SOAR part two

personal development concept on blackboard

Who do you want to be? It’s a more important question than what do you want to do. What you are determines what you will do.

The challenge for us is the gap between who we want to be and who we are. It does take sanctified willpower but it takes more. Only God can remove our guilt and shame that keeps us down when we are meant to soar! Counselors and psychologists can help you deal with guilt but only Jesus can take our guilt away. Set free from sin we become the people God made us to be.

God’s amazing grace can make you more than you ever dreamed. Then we can make much of our Great God!

God works in us both to give us the desire and the power to live out His will.  Work hard to show the results of your salvation, obeying God with deep reverence and fear. For God is working in you, giving you the desire and the power to do what pleases him.” (Philippians 2:12–13, NLT)

Even though we get discouraged, weary and sometimes maybe our faith grows weak. God remains faithful and goes the distance to pull us through those times. Many years ago I became discouraged in ministry and very weary. One morning in my prayers I said to the Lord that I wished that he would sent one of our mentors to encourage us. Guess who drove almost 200 miles to see us that very day! Absolutely. She got out of her sports car and said to me, “I was praying this morning and sensed God saying to come and see Becky and you today.” That day still shines for me as a time of God’s great faithfulness and love.

God goes the distance for you!

A lyric from “Give Me Faith” says “I may be weak but your Spirit is strong in me. My flesh may fail, but my God, You never will.” Thank God we are not limited to our own potential, we can live in the power of God’s Spirit and Soar! But those who trust in the Lord will find new strength. They will soar high on wings like eagles. They will run and not grow weary. They will walk and not faint.” (Isaiah 40:31, NLT)

Perhaps you made some New Year’s resolutions. How are you doing with them?

Resolutions can serve as an effective way for us to biblically map out the kind of people we want to be. You can accomplish this by thinking through what you want to be, how you will achieve that growth, every week review them and plot your progress, and have a prayer and encouragement partner.

Jonathan Edwards as a young man sat down and begin writing resolutions for the kind of life he wanted to live. There are 70 of them. He knew who he wanted to become.
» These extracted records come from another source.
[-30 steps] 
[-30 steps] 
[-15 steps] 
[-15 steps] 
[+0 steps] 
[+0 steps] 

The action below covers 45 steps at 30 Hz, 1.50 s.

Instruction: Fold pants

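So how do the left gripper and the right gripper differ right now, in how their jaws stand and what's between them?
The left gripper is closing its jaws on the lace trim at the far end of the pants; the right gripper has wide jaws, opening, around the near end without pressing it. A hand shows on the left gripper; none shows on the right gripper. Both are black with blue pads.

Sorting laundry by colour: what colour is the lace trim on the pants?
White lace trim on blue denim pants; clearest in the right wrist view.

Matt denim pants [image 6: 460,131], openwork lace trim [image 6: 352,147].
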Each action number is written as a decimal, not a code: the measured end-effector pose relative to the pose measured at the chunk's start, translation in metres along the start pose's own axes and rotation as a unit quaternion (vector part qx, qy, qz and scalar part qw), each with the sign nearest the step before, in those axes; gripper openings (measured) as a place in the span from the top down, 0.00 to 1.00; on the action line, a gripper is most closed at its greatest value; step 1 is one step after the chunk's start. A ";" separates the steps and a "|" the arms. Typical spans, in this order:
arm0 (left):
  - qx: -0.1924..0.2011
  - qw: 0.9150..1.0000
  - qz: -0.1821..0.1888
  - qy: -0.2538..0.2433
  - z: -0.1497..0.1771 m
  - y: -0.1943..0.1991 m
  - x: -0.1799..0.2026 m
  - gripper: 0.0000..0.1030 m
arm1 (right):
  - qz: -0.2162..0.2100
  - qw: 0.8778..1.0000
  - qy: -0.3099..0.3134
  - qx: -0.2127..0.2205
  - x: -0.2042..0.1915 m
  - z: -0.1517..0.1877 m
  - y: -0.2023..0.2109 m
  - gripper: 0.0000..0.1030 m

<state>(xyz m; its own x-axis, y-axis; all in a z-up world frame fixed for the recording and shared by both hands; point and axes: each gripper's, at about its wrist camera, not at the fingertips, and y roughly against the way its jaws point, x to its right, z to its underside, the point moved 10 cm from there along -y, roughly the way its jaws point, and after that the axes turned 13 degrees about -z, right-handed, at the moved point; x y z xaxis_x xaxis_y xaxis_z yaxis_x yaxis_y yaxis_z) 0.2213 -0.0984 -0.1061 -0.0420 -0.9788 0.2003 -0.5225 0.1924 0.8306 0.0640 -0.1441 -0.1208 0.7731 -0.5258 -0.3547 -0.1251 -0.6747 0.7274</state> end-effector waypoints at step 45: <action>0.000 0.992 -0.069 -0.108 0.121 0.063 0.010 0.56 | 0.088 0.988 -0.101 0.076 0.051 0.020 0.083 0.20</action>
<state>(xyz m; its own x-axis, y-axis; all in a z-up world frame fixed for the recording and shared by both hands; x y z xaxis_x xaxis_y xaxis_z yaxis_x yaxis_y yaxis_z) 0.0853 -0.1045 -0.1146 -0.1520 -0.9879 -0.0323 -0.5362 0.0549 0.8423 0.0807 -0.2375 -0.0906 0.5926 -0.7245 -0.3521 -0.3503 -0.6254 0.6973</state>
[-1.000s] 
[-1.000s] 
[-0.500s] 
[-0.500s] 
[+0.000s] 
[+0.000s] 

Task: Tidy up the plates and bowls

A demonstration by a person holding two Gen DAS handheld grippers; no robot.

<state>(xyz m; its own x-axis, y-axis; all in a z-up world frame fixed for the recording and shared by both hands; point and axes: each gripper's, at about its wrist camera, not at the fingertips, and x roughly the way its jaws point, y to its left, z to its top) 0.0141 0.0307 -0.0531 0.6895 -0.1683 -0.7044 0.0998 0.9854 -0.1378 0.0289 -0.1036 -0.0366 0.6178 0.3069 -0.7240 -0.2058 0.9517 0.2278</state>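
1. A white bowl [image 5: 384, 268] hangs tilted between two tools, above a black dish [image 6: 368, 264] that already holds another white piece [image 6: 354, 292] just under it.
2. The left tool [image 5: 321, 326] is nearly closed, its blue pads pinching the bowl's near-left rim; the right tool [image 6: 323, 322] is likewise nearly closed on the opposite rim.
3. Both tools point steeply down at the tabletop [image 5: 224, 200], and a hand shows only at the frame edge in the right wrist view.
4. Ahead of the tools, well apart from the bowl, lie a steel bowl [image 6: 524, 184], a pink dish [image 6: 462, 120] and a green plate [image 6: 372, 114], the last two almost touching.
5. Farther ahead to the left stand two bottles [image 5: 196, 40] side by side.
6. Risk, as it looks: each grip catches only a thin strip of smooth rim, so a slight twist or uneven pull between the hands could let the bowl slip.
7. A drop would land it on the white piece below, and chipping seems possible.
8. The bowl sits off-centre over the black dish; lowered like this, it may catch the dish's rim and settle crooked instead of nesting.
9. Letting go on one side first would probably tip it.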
By God’s grace he lived out his resolutions personally, with his family and community.  Here are few of them followed by a link to read all of them from the Jonathan Edwards Center at Yale University.


Being sensible that I am unable to do anything without God’s help, I do humbly entreat him by his grace to enable me to keep these Resolutions, so far as they are agreeable to his will, for Christ’s sake.

Remember to read over these Resolutions once a week.

  1. Resolved, that I will do whatsoever I think to be most to God’s glory, and my own good, profit and pleasure, in the whole of my duration, without any consideration of the time, whether now, or never so many myriads of ages hence. Resolved to do whatever I think to be my duty, and most for the good and advantage of mankind in general. Resolved to do this, whatever difficulties I meet with, how many and how great soever.
  2. Resolved, to be continually endeavoring to find out some new invention and contrivance to promote the forementioned things.
  3. Resolved, if ever I shall fall and grow dull, so as to neglect to keep any part of these Resolutions, to repent of all I can remember, when I come to myself again.
  4. Resolved, never to do any manner of thing, whether in soul or body, less or more, but what tends to the glory of God; nor be, nor suffer it, if I can avoid it.
  5. Resolved, never to lose one moment of time; but improve it the most profitable way I possibly can.
  6. Resolved, to live with all my might, while I do live.
  7. Resolved, never to do anything, which I should be afraid to do, if it were the last hour of my life.
  8. Resolved, to act, in all respects, both speaking and doing, as if nobody had been so vile as I, and as if I had committed the same sins, or had the same infirmities or failings as others; and that I will let the knowledge of their failings promote nothing but shame in myself, and prove only an occasion of my confessing my own sins and misery to God.
  9. Resolved, to think much on all occasions of my own dying, and of the common circumstances which attend death.
  10. Resolved, when I feel pain, to think of the pains of martyrdom, and of hell.

  1. Resolved, to be endeavoring to find out fit objects of charity and liberality.
  2. Resolved, never to do anything out of revenge.
  3. Resolved, never to suffer the least motions of anger to irrational beings.
  4. Resolved, never to speak evil of anyone, so that it shall tend to his dishonor, more or less, upon no account except for some real good.

  1. Let there be something of benevolence, in all that I speak.